While the prospect is certainly frightening to think about, in the United States, the overall odds of a surgeon leaving a foreign object in your body still appear to be pretty low.
Researchers estimated that objects may be left behind in 1 out of every 1,000 to 1,500 open abdomen and chest operations, according to the 2003 study. (Or about 0.001 to 0.0006 percent.)
Put another way, the scientists concluded that only about 1,500 of these errors happen annually in the U.S., given that there were more than 28 million inpatient surgeries in 1999.
Are These Mistakes More Common in Certain Procedures?
While nobody truly knows how frequently these mistakes occur, the researchers behind the 2003 New England Journal of Medicine study concluded that they’re more likely to happen during emergency surgeries.

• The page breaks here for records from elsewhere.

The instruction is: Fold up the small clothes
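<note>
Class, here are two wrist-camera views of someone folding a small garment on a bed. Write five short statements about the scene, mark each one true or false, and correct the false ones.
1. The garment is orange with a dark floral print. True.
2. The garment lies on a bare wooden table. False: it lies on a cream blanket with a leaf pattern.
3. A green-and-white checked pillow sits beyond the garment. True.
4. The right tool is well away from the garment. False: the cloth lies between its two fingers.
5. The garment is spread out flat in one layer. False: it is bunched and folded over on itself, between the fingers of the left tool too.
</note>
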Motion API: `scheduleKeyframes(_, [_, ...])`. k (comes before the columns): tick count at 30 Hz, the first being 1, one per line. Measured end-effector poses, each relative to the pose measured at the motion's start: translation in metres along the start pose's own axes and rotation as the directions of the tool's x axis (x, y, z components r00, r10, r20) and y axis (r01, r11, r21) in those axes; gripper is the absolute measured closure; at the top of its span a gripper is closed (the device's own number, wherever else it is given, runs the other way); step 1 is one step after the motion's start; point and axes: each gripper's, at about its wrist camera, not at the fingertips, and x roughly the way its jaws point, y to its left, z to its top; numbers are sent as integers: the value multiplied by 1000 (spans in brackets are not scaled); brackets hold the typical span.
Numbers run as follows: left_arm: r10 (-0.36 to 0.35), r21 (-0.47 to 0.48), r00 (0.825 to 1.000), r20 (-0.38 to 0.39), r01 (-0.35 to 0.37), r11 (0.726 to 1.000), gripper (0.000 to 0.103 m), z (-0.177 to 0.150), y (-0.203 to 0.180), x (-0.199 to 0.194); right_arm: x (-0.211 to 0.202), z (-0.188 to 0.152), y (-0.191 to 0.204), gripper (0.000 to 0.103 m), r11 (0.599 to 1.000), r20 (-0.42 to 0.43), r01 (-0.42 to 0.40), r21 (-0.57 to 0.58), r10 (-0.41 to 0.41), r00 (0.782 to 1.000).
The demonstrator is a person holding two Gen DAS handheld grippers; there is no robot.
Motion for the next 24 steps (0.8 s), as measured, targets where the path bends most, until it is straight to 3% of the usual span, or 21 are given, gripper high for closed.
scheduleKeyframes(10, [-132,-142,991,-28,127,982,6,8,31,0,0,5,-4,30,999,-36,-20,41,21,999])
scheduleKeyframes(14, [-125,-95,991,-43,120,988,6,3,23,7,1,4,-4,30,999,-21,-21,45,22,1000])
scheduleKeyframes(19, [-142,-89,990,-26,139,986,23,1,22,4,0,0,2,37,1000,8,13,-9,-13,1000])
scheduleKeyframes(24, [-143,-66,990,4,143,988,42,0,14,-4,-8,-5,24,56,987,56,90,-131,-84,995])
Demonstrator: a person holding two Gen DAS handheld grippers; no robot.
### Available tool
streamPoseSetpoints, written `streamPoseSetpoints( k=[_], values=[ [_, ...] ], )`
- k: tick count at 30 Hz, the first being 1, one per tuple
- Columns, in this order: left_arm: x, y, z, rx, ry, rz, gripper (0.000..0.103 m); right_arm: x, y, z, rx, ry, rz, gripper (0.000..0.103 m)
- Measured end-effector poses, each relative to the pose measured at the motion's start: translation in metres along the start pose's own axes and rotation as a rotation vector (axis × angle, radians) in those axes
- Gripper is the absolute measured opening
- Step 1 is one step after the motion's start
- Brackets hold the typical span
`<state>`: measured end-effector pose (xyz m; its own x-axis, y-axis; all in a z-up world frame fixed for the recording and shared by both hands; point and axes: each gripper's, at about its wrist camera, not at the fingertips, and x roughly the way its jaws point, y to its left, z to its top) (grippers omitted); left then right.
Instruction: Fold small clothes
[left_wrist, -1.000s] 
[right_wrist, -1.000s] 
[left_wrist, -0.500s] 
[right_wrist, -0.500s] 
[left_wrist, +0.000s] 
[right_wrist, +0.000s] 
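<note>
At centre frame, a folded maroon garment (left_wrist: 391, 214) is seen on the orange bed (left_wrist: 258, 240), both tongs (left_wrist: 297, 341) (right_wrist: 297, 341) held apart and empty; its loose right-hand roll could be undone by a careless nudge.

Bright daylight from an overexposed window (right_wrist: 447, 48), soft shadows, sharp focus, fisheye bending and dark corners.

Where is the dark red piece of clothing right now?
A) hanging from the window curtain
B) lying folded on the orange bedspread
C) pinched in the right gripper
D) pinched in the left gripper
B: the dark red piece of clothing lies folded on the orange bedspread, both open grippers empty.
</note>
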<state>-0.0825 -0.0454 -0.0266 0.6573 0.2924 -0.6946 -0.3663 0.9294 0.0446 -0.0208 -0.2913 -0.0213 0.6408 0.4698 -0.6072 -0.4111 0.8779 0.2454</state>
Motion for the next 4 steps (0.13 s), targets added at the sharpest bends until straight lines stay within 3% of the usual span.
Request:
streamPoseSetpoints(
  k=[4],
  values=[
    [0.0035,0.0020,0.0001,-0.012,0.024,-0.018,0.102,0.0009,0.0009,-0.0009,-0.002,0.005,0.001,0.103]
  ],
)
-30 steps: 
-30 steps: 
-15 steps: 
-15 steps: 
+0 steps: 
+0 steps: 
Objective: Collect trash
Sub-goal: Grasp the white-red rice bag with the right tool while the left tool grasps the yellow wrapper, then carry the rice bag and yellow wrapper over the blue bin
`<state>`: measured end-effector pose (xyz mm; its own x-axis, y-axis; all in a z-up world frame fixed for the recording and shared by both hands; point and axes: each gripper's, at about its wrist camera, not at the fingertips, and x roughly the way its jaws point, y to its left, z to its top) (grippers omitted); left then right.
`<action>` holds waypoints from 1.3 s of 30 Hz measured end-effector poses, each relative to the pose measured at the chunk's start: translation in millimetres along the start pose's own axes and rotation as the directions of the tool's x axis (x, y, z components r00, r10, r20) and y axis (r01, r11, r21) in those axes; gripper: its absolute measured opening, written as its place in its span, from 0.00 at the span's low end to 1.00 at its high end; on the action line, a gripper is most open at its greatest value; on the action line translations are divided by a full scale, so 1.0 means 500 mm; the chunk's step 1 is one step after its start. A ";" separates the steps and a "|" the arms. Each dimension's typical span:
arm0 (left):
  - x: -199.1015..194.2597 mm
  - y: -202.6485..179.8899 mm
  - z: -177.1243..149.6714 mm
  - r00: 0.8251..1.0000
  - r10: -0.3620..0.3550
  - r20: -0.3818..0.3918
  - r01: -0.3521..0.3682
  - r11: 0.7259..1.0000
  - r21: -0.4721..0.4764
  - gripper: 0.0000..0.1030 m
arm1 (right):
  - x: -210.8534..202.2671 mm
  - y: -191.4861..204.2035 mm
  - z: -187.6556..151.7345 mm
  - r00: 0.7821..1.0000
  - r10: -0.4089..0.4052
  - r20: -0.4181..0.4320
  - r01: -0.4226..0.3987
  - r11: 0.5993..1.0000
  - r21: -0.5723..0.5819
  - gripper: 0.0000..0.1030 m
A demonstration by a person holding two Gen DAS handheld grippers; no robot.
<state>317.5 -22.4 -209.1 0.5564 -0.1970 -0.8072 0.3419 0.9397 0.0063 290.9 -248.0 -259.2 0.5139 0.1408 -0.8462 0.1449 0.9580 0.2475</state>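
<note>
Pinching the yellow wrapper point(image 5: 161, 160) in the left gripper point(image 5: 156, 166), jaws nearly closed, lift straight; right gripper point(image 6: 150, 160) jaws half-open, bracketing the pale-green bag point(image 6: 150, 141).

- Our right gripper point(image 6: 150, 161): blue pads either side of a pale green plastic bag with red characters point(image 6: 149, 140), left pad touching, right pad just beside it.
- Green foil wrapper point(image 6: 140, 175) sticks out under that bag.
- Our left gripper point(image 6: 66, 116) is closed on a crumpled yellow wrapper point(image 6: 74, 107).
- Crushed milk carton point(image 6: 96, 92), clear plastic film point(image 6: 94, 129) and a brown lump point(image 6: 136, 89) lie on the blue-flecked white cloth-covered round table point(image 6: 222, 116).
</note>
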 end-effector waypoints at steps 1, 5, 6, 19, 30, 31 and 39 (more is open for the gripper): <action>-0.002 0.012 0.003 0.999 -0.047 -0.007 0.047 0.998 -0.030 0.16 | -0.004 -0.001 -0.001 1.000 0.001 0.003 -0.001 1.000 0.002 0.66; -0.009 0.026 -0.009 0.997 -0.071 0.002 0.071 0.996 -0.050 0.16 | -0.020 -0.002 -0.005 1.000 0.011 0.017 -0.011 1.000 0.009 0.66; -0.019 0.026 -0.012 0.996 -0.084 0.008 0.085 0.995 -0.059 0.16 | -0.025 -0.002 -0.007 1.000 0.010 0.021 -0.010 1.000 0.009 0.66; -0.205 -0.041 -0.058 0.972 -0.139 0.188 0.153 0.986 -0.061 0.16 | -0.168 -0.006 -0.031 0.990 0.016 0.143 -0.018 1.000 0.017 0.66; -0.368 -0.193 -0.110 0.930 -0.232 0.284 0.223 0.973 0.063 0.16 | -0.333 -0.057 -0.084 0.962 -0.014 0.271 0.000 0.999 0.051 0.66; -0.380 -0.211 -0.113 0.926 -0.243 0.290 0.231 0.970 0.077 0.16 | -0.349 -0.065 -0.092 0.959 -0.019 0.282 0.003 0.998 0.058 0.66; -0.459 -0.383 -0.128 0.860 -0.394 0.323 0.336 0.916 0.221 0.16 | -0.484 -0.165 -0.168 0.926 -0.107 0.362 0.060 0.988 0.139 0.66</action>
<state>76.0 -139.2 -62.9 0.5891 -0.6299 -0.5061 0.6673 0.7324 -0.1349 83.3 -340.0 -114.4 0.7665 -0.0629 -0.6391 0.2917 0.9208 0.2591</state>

What’s more, they happen despite rules and best practices to prevent such mistakes. The Association of Operating Room Nurses, for instance, has long required the use of surgical sponges that will show up on an X-ray, the study authors noted.
Sponges must also be counted, both before physicians begin a procedure and after it’s completed, and instruments are counted in all open-cavity operations. If an item goes missing, then an X-ray or even a re-opening of the patient’s cavity should occur promptly.
Still, humans make mistakes, even with checks and balances. In a 2008 Journal of the American College of Surgeons study, which examined operations performed at the Mayo Clinic in Rochester, Minnesota over a four-year period, the majority of 21 incidents had item counts recorded as correct, even though medical items were still left behind.
Could A.I. Help Prevent Medical Mistakes?
Still, scientists are turning to other avenues to prevent these types of errors. In 2021, a study by a team of Japanese researchers revealed that they’d developed an artificial intelligence program to detect retained surgical sponges.
According to the study results, the computer-aided tool eventually scored 100% for sensitivity and specificity when used to analyze X-rays of dummies known as “phantoms.” The software also achieved a 90% success rate when interpreting scans taken of cadavers with sponges placed inside them.
The effort provide hope that, as new technologies are implemented, these types of medical mistakes will happen less and less frequently in the future.